Catherine Salgado writes for PJMedia.com about a significant Trump administration achievement.
The Trump administration is once again restoring sanity to government regulation and saving trillions of dollars by taking on one of the most preposterous of climate regulations.
Perhaps Barack Obama’s most egregious power grab and most preposterous set of regulations regarded so-called greenhouse gases, which are simply the gases emitted by nearly all things, especially living things, including humans. For instance, climate alarmists consider carbon, which is the chemical basis for all life on earth, a greenhouse gas. In a sense, Obama was trying to regulate life itself and indeed the entire physical world when he claimed that the government could regulate greenhouse gases under an Environmental Protection Agency (EPA) endangerment finding and the Clean Air Act. It is absolutely impossible, practically speaking, to regulate greenhouse gases, nor is it even desirable to do so.
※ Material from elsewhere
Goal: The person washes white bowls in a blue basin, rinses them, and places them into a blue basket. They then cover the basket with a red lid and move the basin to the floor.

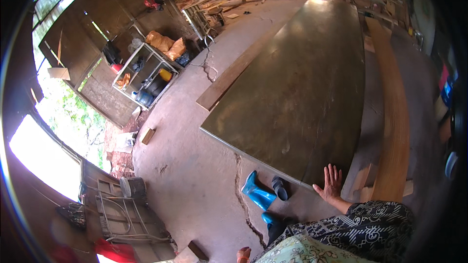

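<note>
My right hand [332, 186] is open, its fingers spread and lying at the near right corner of a large dark flat-topped table [302, 92]. Nothing is held in it. The patterned dark sleeve [370, 224] of that arm comes in from the lower right. Low at the bottom edge hangs my left hand [243, 253], apart from the table. Only a small part of it shows, and how its fingers lie is hard to make out. On the floor below the table's near edge are a blue rubber boot [258, 191] and a dark clog [280, 188].
Long wooden boards [390, 102] lie along the table's right side, and another plank [234, 78] on its left. A metal rack [146, 75] with sacks and jugs stands against the left wall. Cracks [240, 190] run through the concrete floor. A wood block [147, 136] lies left.
</note>
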### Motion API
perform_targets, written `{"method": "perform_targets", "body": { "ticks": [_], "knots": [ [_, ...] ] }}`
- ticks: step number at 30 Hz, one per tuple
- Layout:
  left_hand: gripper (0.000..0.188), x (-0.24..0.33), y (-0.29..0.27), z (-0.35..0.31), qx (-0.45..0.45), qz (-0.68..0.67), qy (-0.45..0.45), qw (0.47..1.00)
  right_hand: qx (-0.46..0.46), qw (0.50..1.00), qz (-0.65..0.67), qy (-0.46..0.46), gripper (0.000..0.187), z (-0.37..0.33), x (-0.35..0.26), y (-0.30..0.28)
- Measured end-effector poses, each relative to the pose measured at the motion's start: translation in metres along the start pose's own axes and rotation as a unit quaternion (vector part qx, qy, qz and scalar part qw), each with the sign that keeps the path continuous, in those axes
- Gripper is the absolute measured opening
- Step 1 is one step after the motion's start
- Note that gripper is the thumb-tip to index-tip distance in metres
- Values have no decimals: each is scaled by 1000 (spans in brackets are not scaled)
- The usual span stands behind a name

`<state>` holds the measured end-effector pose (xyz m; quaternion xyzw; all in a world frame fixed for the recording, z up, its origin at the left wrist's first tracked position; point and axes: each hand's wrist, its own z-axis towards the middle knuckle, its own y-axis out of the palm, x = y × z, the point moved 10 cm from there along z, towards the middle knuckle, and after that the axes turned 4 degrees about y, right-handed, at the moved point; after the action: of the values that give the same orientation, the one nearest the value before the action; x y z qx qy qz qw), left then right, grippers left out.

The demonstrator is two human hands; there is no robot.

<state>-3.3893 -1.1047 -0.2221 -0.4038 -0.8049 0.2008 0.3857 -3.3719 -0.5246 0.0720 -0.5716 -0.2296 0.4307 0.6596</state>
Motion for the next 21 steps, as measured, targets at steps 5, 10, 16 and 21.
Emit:
{"method": "perform_targets", "body": {
  "ticks": [5, 10, 16, 21],
  "knots": [
    [42, -3, 18, -8, 3, -17, -23, 1000, -4, 1000, 5, -1, 94, 0, 2, 4],
    [42, -5, 19, -20, 14, -46, -22, 999, -4, 1000, -1, -4, 94, 1, 0, 3],
    [42, -13, 11, -35, 16, -56, -23, 998, -3, 1000, 13, -5, 92, 1, -2, -4],
    [43, -23, -12, -36, 9, -58, -44, 997, -4, 1000, 29, 2, 91, 3, 1, -4]
  ]
}}
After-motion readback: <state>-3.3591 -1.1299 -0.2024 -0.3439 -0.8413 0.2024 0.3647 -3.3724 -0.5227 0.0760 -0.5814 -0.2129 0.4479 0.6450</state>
That is one major piece of nonsense the Trump administration is now axing.
Responding to an article from the New York Post about the Obama-era greenhouse gas regulations, and how Trump was about to end them, the president simply commented, “Done!” The Post noted in the article that the regulations cost us trillions of dollars, meaning that by trashing them, Trump is saving vast amounts of money. The biggest effect of the Democrat regulation, on which Joe Biden doubled down, was for automobiles, heaping onerous rules on gas powered cars while promoting inefficient and expensive electric vehicles.
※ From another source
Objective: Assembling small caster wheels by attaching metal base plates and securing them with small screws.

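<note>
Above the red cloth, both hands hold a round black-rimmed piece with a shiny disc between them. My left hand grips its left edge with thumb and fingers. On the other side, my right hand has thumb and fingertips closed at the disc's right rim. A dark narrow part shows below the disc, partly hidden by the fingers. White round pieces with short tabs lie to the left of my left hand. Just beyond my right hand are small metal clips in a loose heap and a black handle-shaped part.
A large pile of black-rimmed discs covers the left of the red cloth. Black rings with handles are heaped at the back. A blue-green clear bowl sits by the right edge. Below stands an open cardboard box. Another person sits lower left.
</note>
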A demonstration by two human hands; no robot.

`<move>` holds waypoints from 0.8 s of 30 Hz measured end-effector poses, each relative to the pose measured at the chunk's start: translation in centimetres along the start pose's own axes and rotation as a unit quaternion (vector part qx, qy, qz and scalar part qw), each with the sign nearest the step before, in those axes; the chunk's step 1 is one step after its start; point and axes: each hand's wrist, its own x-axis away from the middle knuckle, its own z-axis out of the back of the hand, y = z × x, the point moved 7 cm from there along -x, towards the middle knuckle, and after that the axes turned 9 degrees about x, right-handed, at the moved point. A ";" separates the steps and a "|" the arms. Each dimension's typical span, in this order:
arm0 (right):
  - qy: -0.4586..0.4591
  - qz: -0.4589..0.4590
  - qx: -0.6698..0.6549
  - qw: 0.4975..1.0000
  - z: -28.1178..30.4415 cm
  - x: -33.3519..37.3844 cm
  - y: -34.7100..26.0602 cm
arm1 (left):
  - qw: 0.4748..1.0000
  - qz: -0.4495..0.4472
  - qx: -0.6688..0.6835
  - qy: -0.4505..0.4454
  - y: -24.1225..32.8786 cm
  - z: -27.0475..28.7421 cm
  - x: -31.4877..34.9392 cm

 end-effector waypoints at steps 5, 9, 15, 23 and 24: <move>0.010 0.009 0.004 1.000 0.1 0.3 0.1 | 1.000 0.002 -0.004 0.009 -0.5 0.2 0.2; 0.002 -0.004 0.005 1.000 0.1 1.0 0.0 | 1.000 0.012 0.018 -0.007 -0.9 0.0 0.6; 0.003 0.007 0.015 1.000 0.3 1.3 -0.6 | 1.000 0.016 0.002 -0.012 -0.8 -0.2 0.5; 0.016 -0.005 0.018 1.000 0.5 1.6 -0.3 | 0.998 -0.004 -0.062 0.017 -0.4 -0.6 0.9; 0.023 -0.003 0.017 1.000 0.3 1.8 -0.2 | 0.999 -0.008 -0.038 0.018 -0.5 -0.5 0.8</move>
But the new Trump administration actions focus on helping instead of hurting consumers. To begin with, EPA Administrator Lee Zeldin excitedly posted on X April 6, “Today, the Trump EPA has finalized our deregulatory decision on OOOOb/c (no CNN, that’s not a typo), fixing Biden-era oil and natural gas regulations. Today’s action is estimated to save $2.5 billion, which will help lower gasoline and energy costs across the board to benefit American families.”